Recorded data
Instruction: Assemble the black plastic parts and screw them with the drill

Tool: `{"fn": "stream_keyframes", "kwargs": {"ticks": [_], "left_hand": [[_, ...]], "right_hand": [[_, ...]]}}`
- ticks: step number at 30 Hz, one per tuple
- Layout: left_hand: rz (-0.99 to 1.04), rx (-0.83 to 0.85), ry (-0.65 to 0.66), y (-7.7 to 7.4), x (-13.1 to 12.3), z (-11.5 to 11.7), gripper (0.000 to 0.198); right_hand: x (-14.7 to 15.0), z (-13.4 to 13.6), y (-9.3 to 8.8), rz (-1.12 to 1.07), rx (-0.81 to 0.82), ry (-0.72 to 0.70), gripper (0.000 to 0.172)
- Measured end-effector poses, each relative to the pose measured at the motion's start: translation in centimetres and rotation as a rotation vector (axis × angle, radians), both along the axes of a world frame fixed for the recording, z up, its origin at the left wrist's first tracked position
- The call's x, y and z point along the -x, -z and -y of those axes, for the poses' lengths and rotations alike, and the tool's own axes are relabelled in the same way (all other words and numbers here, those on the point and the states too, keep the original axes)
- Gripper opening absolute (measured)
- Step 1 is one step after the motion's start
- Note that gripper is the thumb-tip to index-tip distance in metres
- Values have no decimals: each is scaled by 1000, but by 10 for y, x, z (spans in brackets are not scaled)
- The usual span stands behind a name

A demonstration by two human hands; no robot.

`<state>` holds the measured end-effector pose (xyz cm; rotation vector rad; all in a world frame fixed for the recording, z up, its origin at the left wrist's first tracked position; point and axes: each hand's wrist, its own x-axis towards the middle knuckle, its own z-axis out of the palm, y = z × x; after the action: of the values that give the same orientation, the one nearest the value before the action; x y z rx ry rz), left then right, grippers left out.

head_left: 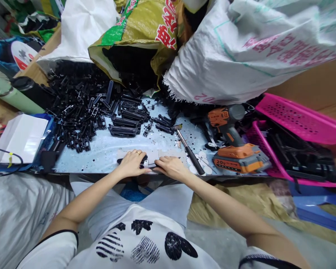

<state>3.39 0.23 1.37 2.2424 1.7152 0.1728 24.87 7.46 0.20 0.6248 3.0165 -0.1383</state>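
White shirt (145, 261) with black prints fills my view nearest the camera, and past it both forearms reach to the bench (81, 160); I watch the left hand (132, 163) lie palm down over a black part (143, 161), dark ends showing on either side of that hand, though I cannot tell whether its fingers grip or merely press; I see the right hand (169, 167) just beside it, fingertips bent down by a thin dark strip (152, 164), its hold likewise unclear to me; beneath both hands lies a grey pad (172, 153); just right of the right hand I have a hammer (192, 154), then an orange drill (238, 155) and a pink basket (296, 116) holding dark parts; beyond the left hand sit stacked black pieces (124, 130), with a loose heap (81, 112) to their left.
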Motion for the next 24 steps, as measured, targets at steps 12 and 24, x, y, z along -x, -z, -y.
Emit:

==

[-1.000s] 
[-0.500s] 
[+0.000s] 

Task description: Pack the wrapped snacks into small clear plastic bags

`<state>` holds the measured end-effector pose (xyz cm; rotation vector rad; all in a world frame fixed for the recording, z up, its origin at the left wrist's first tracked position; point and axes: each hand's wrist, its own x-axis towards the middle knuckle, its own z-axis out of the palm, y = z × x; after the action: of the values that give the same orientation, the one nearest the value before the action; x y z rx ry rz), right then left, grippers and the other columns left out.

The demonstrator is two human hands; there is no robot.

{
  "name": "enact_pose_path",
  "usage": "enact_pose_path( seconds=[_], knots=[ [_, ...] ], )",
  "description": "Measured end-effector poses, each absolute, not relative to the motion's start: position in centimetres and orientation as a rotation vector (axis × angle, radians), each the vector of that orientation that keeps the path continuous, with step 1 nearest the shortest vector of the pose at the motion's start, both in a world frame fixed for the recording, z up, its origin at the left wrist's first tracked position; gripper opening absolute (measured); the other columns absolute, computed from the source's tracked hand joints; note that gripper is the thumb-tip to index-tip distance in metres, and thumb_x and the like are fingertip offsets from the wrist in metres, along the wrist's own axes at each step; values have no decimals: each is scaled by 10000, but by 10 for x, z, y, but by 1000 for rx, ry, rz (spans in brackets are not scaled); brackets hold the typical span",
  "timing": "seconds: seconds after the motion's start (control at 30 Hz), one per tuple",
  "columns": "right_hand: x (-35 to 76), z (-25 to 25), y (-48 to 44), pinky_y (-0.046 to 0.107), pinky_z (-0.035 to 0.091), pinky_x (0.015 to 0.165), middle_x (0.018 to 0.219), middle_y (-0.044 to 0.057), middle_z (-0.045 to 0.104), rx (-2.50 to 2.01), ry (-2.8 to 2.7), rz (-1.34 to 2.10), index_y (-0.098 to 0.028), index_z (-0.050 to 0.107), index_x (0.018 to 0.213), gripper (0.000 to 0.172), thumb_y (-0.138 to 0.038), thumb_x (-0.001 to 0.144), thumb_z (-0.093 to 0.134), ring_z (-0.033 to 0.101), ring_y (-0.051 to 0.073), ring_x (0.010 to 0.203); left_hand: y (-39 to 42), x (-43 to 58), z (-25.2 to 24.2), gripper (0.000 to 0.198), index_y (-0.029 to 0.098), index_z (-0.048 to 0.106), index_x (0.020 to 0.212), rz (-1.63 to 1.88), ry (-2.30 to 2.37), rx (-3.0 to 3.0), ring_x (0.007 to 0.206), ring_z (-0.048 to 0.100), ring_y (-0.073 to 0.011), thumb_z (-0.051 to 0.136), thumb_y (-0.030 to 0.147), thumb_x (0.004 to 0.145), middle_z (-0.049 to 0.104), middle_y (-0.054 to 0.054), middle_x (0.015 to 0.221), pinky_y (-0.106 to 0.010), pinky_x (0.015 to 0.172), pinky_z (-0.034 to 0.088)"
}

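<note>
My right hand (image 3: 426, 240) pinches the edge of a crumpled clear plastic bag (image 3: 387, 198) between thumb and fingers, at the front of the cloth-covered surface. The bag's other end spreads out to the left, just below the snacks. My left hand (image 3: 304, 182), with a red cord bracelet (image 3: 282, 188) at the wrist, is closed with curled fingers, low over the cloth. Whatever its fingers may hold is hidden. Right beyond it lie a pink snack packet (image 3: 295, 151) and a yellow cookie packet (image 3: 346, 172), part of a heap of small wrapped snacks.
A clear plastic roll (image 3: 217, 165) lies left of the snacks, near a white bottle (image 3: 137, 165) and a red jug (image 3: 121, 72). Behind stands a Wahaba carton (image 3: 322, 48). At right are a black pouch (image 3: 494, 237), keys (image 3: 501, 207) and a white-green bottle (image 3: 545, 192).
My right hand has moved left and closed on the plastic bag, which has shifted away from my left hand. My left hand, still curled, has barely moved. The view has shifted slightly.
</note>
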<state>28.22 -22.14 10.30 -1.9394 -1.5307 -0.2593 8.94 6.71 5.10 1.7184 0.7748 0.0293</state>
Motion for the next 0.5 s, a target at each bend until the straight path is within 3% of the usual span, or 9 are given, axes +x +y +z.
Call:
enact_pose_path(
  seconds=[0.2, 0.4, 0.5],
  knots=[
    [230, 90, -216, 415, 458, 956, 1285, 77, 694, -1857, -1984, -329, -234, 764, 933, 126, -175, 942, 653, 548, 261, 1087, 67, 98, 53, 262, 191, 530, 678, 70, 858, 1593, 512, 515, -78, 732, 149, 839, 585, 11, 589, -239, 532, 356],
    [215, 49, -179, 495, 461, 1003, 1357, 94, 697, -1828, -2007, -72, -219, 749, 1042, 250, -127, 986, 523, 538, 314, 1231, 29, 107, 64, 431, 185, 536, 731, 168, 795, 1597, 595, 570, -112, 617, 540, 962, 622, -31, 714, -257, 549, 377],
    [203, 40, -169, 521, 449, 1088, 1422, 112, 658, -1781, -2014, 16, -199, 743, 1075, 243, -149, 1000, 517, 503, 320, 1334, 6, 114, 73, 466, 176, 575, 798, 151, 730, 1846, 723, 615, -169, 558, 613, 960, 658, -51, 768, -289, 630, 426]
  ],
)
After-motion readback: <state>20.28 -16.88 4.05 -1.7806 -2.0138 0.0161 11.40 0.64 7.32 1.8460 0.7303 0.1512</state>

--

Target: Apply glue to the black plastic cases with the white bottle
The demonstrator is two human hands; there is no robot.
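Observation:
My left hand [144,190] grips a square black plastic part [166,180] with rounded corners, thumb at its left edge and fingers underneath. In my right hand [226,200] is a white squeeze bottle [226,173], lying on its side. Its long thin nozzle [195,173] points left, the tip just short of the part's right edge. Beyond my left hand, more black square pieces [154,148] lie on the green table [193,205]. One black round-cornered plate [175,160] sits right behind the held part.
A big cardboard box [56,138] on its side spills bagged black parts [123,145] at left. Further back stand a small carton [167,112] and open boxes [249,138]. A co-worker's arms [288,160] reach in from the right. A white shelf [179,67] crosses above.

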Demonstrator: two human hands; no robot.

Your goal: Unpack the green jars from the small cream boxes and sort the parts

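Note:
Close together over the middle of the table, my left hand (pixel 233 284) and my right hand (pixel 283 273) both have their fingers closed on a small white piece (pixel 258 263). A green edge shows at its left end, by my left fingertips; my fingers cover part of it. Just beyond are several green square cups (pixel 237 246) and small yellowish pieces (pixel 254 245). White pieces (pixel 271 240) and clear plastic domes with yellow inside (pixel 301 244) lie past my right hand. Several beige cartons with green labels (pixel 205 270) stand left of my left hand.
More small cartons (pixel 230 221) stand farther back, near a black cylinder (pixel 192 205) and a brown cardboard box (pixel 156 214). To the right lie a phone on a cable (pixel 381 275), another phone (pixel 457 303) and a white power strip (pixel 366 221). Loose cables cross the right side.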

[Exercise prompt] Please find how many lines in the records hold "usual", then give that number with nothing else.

[Result of the exercise] 2